Рената разозлилась на саму себя и уткнулась носом в подушку. Не стоит искать там, где ничего нет, велела она своей бдительности, усмиряя подозрительность, и велела себе спать. Она уже хотела отправиться за снотворным Даниила Данильевича и проглотить пилюлю, но потом поняла, что ее еще настороживало в небесном потолке. Созвездия были расположены в хаотичном порядке, совсем не так, как в реальности. Сперва девушка подумала, что это авторская задумка, но потом заметила, что некоторые созвездия намеренно искажены, перевернуты вверх ногами, дополнены какой-то звездой.
Это не могло стать совпадением, случайностью или фетишем Виктории Деминой. Это был знак, причем от нее самой. Но о чем?

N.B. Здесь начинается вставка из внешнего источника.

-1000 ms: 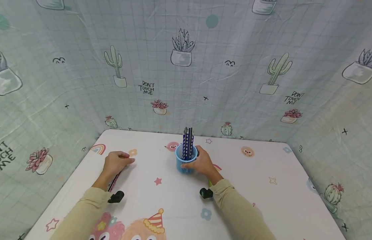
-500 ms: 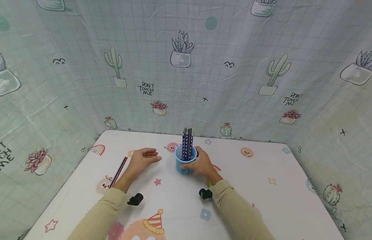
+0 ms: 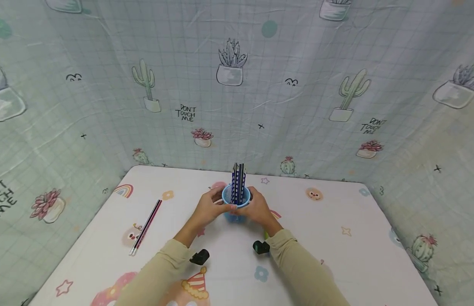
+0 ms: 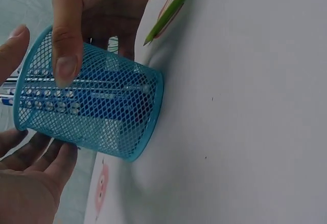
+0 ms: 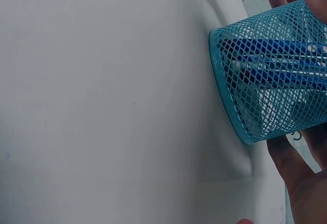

Рената тут же вспомнила азбуку Морза, финикийский алфавит и условные обозначения всевозможных ребусов. Но ничто не подходило, и тогда она вскочила на ноги, напрочь забыв о сне. Схватила из канцелярского стаканчика простой карандаш, вырвала из тетради с конспектами чистый лист и быстро перенесла на него созвездия. Руки со шрамами на них задрожали. Она ведь могла и ошибаться, но отступать в её случае слишком позорно. Есть, конечно, еще альбом, однако Рената не решалась его использовать.
Черты девушки вдруг ожесточились, и лицо стало уродливее, так, как если бы его сначала разбили, а потом криво склеили бы. Так рекламирует себя боль. Дешево и сердито. Боль тоже хочет быть царицей. Рената подошла к зеркальным дверцам шкафа и поднесла листок к груди. То, чувство, когда близится конец игры, и ты боишься неправильно распорядиться картами. Когда победа манит к себе, но ты остерегаешься довериться интуиции. Даниил Данильевич говорил отпустить свой голос наружу. И девушка его отпустила.
«На «ноль» я подниму глаза. Я прочитаю то, что там написано. Я найду в себе силы узнать то, что зашифровала год назад».
Три, два, один. Ноль...
Там было всего два слова. «Он лжет».